School District To Require Students To Wear Heart Rate Monitors In Gym Class

By Darren Smith, Weekend Contributor

dubuque-schools-logoBeginning this school year, Dubuque, Iowa public school students in middle and high school are to be required to wear heart rate monitors to determine their activity levels in gym class. The heart rate will apparently be part of the grade they receive.

In an almost unbelievable new standard of measuring grades, the public school district in Dubuque believes that their cardio-vascular knowledge is of such expertise, that they can fully translate it somehow into a measure of a student’s progress.

WLEC News reports that Dubuque Schools Athletic and Wellness Director Amy Hawkins says this will also make writing report cards easier for teachers.

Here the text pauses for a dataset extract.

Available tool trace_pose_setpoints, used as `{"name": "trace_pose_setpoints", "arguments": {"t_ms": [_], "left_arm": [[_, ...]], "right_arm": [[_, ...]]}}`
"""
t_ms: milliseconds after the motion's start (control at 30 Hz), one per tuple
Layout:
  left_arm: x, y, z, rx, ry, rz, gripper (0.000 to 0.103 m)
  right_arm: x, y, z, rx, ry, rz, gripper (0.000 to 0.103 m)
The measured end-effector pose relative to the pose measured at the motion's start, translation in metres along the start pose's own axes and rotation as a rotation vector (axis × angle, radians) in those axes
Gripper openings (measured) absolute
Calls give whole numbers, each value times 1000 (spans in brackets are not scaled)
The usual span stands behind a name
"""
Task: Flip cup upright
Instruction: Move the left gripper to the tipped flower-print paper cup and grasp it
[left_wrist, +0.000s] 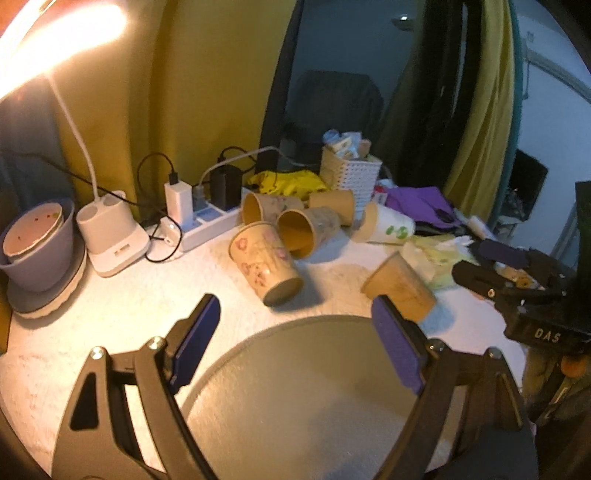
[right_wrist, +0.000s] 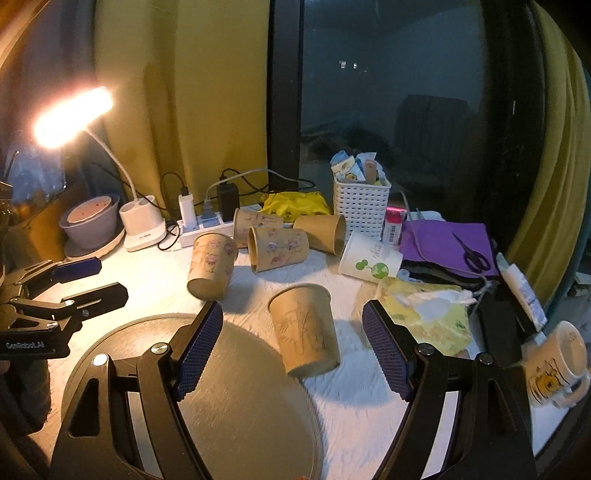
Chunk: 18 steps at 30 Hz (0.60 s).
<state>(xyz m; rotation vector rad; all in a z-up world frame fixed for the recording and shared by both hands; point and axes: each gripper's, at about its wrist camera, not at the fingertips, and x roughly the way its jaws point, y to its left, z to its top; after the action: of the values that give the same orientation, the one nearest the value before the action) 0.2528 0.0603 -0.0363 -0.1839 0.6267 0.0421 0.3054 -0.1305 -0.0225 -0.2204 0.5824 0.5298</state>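
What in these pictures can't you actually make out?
- Window, both views: only dark, dim shapes behind the glass.
- Basket: its packets are too small to read.
- Bowl, left view: contents washed out by the lamp glare.
- Mug, right view: squeezed at the picture's edge, print blurred.
- Nearest paper cup: faint drawing, unreadable.

"DAS" stands in pale letters on the right gripper (left_wrist: 495, 258) body, far right; "GenRobot.AI" on the left gripper (right_wrist: 79, 280) body, near left.
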Motion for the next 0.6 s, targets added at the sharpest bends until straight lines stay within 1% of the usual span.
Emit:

“It will be a large portion of their grade, because we want to grade them on what they’re actually doing in our class,” Hawkins said. “It really takes the opinion out of things. You know it’s not really ‘I think your kid is doing this and this in class.’”

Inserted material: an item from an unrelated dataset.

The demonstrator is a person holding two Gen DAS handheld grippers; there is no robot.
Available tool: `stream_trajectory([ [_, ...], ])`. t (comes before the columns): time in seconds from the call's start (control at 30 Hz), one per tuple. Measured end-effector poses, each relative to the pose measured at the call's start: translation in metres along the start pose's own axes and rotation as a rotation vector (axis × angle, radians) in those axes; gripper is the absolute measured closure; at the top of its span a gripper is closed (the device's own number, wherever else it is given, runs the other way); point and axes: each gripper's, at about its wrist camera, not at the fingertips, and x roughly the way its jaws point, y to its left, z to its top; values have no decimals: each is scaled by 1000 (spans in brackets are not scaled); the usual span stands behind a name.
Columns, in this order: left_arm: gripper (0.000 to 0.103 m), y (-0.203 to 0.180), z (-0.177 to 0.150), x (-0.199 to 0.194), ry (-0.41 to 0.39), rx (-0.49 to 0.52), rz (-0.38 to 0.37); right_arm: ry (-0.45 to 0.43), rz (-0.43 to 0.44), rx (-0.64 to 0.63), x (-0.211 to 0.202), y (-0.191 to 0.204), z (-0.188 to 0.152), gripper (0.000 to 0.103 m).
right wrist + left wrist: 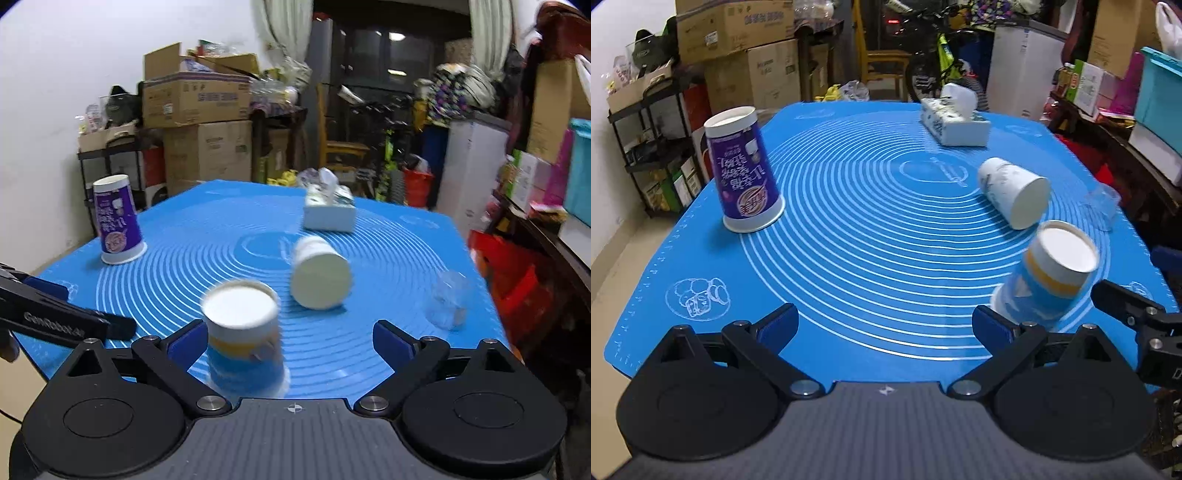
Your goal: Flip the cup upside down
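Both tools (pixel 884 325) (pixel 290 341) released, blue ringed mat (pixel 849 240), stacked cardboard boxes (pixel 207 122) behind

We see the blue cup (pixel 242 332) motion-blurred, its print unreadable; the clear plastic cup (pixel 447 301) is a faint smear at the surface's edge.

The smooth blue silicone-looking mat with white printed rings (pixel 871 236) has a soft sheen. The blue-and-yellow paper cup (pixel 242 332) just ahead of the right gripper's left finger looks matt, like the plain white paper cup (pixel 319 277) farther ahead. The purple printed cup (pixel 744 173) is slightly glossy. The clear plastic cup (pixel 447 299) looks thin and shiny.
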Motion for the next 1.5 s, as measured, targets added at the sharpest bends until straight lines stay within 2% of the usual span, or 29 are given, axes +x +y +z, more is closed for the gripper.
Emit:
stream_trajectory([
  [0.17,4,-13,-8,-9,-8,32,-30,50,-16,34,-19,-17,-10,7],
  [0.47,4,-31,-23,-18,8,77,-58,94,-24,32,-38,-21,-25,7],
  [1.5,4,-53,-32,-23,27,142,-81,146,-42,33,-44,-25,-29,7],
])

One has to wonder if the idle ones are not the faculty of these schools in that they do not seem to believe that watching the students’ participation as it is done everywhere else is effective. Or, is it simply easier to just port the heart rate monitors directly into the grading software.

The value of these numbers is also questionable in terms of academic objectivity. All things being equal a comparison between a student with great athletic ability is going to have a lower heart rate than sedentary student during exercise or resting; that is in simple terms.

Should a student then have to explain why his heart rate has been lower than before because her physician prescribed medication that had an effect of lowering the heart rate? A student having a condition such as Essential Tremor could be prescribed a Beta Blocker which will as a side effect to this treatment lower the heart rate. If heart rate is the sole measure then a lower grade is possible. This also brings up ethical questions as to whether students should have to relinquish their doctor / patient privacy to contest a low grade. Also, there is the possibility of faculty members making diagnostic opinions and requiring students to be seen by health care professionals at a possible cost to the students’ parents.

One has to wonder at what point a student has a right to be free from complete control by a public school. Is something as personal as a heartbeat open to monitoring by a government agency?

By Darren Smith

Source: WLEC News

The views expressed in this posting are the author’s alone and not those of the blog, the host, or other weekend bloggers. As an open forum, weekend bloggers post independently without pre-approval or review. Content and any displays or art are solely their decision and responsibility.

37 thoughts on “School District To Require Students To Wear Heart Rate Monitors In Gym Class”

  1. Last I knew our children were not hooked up to monitors or tracked during the SATs and ACTs so I’m sorry I don’t quite follow your argument.

    In order for the children to see their heart rate data they must go up to the teacher to view it on the teacher’s iPad. By the time they get to the teacher, wait their turn behind other children doing the same, their heart rate data is no longer relevant. How are they supposed to adjust and make changes? Logging on to a website after the class to see how they did is not very helpful. Before spending thousands of dollars on equipment like this, the school should evaluate it’s practicality as now it would seem the use will be more so for grading purposes rather than a teaching element.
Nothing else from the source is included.